Here’s what to know about how to prevent and treat sexually transmitted infections.
How often should you get tested?
the The CDC recommends that everyone between the ages of 13 and 64 be tested for HIV at least once The agency recommends that men who have sex with men be tested for HIV at least once a year.
The agency urges sexually active women under the age of 25 or who have new or multiple sexual partners to take annual tests for chlamydia and gonorrhea. Sexually active gay and bisexual men should be tested for syphilis, chlamydia, and gonorrhea at least once a year, or every three to six months if they have multiple sexual partners.
According to agency guidelines, pregnant women should also get tested for syphilis, HIV, hepatitis B and hepatitis C early in pregnancy.
Some experts recommend more frequent testing. The National Coalition of STD Directors recommends getting tested once a quarter if you have multiple sex partners.
There is a directory of clinics offering free or low-cost testing at gettested.cdc.gov.
Some states offer home testing options through health department websites, but beware of private home testing options, said Dr. Gale Burstein, a pediatrician in Buffalo who contributed to CDC health guidelines. sex for teens. “There have been studies that show that some labs that offer home testing are really not credible labs,” she said.
Family planning clinics like Planned Parenthood offer both in-person and remote options for STI testing. Some urgent care centers also have testing capabilities.
Are there other ways to prevent STIs if you have multiple sexual partners?
Regular condom use can be the first line of defense against sexually transmitted infections. Condoms are available for oral sex as well as vaginal intercourse, and the Food and Drug Administration recently approved the first condom for anal sex.
Sexual health experts recommend people get tested before having sex with a new partner, if possible, in addition to routine STI screenings.

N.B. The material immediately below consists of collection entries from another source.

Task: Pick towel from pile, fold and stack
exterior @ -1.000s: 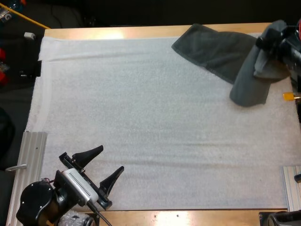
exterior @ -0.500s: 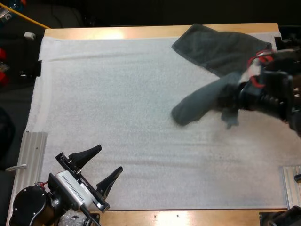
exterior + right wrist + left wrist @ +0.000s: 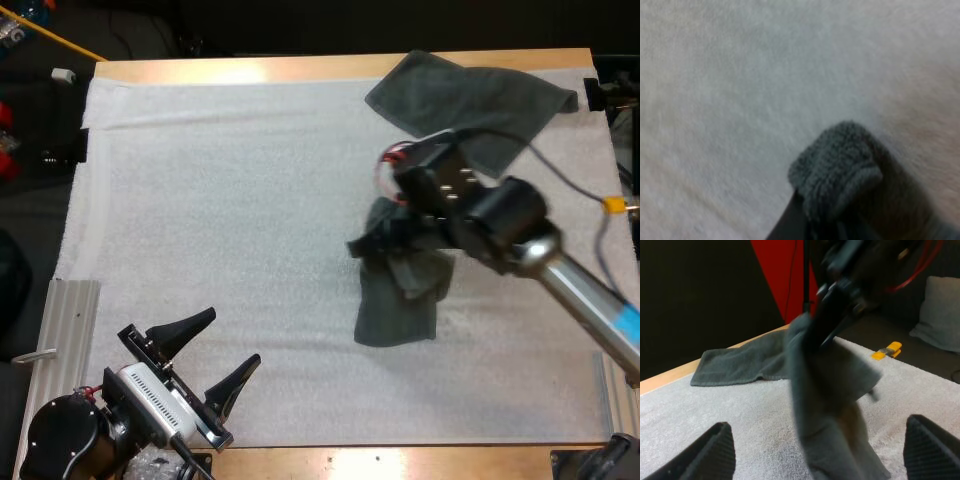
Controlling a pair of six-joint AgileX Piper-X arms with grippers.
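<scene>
Right hand [image 3: 380,240] is clamping a towel [image 3: 395,312] that's dangling right below it, second towel [image 3: 470,100] lying just beyond. Left hand [image 3: 236,336] is sitting with fingers wide apart.

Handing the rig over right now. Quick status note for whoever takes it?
Left gripper: open, idle at the near left corner of the mat.
Right gripper: shut on the held towel over mid-mat. It hangs bunched, its lower end on the mat.
Second towel: lies at the mat's far right.
Done: one towel picked.
Left: spread, fold and stack it, then the second towel.
</scene>
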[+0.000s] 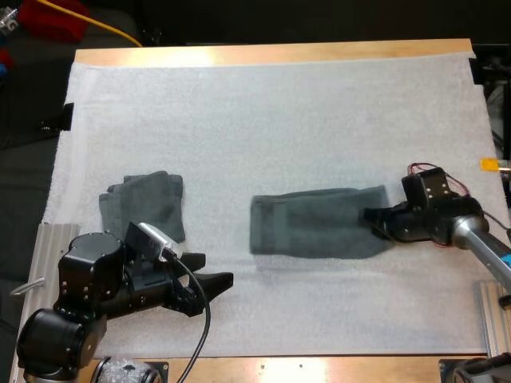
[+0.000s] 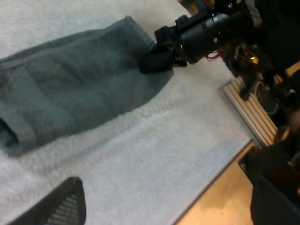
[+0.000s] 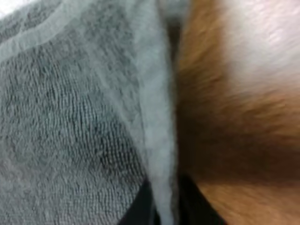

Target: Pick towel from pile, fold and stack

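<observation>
— What has the right gripper (image 1: 370, 215) got?

— The end of the long grey-green towel (image 1: 315, 224) — its two black fingers are closed on the hem (image 3: 157, 140), with the cloth pinched between them. From the fingertips the towel runs out flat over the white mat (image 1: 279, 120), toward the left arm's side.

— And the left gripper (image 1: 217, 268)?

— Its fingers stand apart and grip nothing, low over bare mat. The long towel's other end lies ahead of its tips, clear of them. A folded towel (image 1: 148, 206) sits just beside that gripper, on its far side.
</observation>
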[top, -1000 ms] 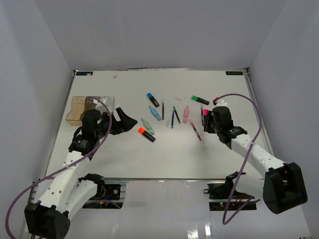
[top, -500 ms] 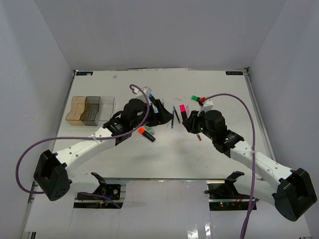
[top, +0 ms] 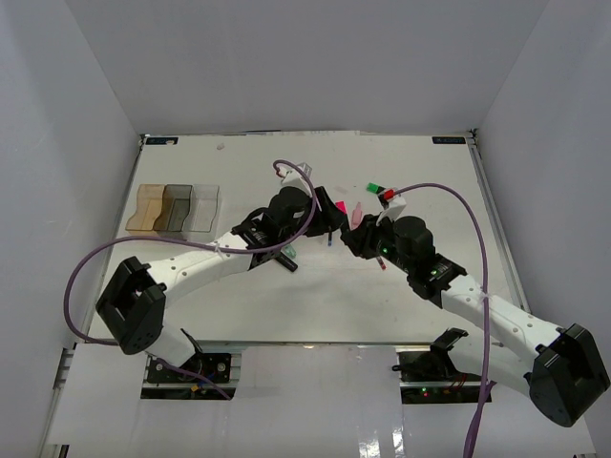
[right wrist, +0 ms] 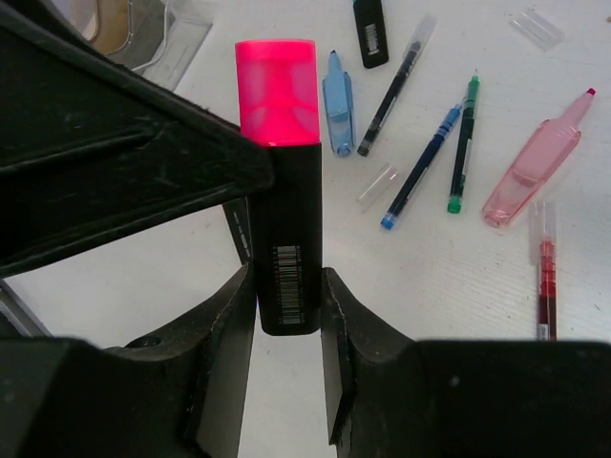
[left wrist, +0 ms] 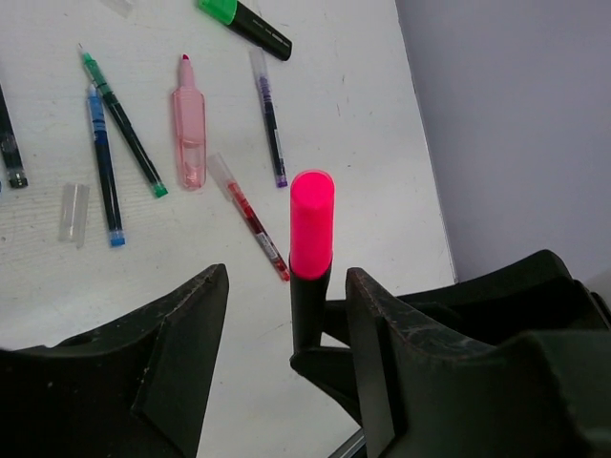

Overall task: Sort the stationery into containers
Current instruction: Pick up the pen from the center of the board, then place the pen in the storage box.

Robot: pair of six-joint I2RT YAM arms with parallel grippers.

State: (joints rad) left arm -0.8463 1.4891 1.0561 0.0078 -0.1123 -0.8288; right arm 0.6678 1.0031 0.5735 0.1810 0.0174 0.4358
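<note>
My right gripper [right wrist: 286, 286] is shut on the black body of a pink-capped highlighter [right wrist: 284, 191] and holds it upright above the middle of the table [top: 341, 206]. My left gripper [left wrist: 286, 286] is open, and its fingers [right wrist: 124, 162] stand either side of the highlighter's upper part [left wrist: 311, 239] without closing on it. In the top view the left gripper [top: 329, 212] and the right gripper [top: 358, 237] meet at the centre. The three joined containers, amber [top: 143, 208], grey [top: 175, 208] and clear [top: 203, 205], stand at the far left.
On the table below lie a pink tapered piece [left wrist: 189, 119], a red pen [left wrist: 250, 215], a purple pen [left wrist: 268, 119], green [left wrist: 122, 110] and blue [left wrist: 102, 162] pens, a blue tapered piece [right wrist: 336, 95] and a green-capped highlighter [top: 379, 190].
My left arm swung from the containers to the table's centre. My right gripper lifted the pink-capped highlighter and carried it left. The left fingers now flank it.
</note>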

If that’s not possible, people should consider getting tested soon after having sex with someone new.
“If you’re having an encounter and you’re concerned about it, getting tested two to four weeks later is the best thing to do,” said Dr. Michael Angarone, an infectious disease physician at Northwestern Medicine.

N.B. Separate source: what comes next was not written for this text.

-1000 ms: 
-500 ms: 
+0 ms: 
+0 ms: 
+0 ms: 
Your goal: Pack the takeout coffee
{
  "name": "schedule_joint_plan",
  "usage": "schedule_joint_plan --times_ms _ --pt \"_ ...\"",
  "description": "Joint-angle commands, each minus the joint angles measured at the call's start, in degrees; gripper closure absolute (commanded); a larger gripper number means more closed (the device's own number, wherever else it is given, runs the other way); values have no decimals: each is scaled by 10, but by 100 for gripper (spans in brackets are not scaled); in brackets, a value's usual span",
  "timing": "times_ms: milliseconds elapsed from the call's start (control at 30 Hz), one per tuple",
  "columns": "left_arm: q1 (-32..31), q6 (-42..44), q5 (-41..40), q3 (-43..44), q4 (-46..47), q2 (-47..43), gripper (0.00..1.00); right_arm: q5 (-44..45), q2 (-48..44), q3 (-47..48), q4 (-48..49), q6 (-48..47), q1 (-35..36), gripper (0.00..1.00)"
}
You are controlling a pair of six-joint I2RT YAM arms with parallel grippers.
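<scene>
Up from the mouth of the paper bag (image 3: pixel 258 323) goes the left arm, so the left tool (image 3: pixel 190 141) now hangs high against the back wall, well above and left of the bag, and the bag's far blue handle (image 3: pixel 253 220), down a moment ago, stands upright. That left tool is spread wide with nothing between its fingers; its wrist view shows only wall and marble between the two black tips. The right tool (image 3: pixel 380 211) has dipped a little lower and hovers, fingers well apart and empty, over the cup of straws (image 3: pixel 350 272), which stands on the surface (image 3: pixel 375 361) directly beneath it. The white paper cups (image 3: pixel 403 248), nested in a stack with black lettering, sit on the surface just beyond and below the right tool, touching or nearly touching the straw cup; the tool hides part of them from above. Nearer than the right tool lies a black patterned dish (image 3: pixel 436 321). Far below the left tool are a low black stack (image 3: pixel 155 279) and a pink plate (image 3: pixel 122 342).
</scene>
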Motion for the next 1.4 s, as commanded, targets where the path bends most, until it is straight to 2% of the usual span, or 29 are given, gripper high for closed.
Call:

Pre-exposure prophylaxisor PrEP, is now recommended for anyone at risk of contracting HIV, he said, which is not limited to men who have sex with men and can include people who have multiple sex partners.
What symptoms should you watch out for?
Up to 85% of STIs can be asymptomatic, which is why routine screening is crucial, said Dr. Monica Woll Rosen, obstetrician at the University of Michigan Medical School. But certain symptoms can indicate an infection, she said, including abnormal discharge, painful intercourse, spotting outside of the menstrual cycle and bumps or sores surrounding the genitals.
People with syphilis can develop rashes on their body and hands, said Dr. Oluwatosin Goje, an obstetrician and infectious disease specialist at the Cleveland Clinic in Ohio. They may also develop ulcers on their genitals, which may appear as a scratch or a bump.
If left untreated, even asymptomatic gonorrhea and chlamydia can cause inflammation of the pelvis and lead to potential scarring in the fallopian tubes and an increased risk of infertility, ectopic pregnancies and chronic pelvic pain, a she added.
What treatment options are available?
Most STIs are treatable, especially if caught early. Medications are available for gonorrhea, chlamydia, and hepatitis B and C. Antiviral therapies are available to help patients manage HIV, although the disease cannot be cured.
There is also no cure for herpes, which people can easily pass on even if they don’t have sores. But there is prophylactics and antivirals which reduce the duration of herpes outbreaks and reduce the risk of transmission of the virus.
Syphilis can be treated with penicillin, and there are alternative drugs for allergy sufferers. “It’s very easy to treat,” Dr. Goje said. “We just need to have an early diagnosis.”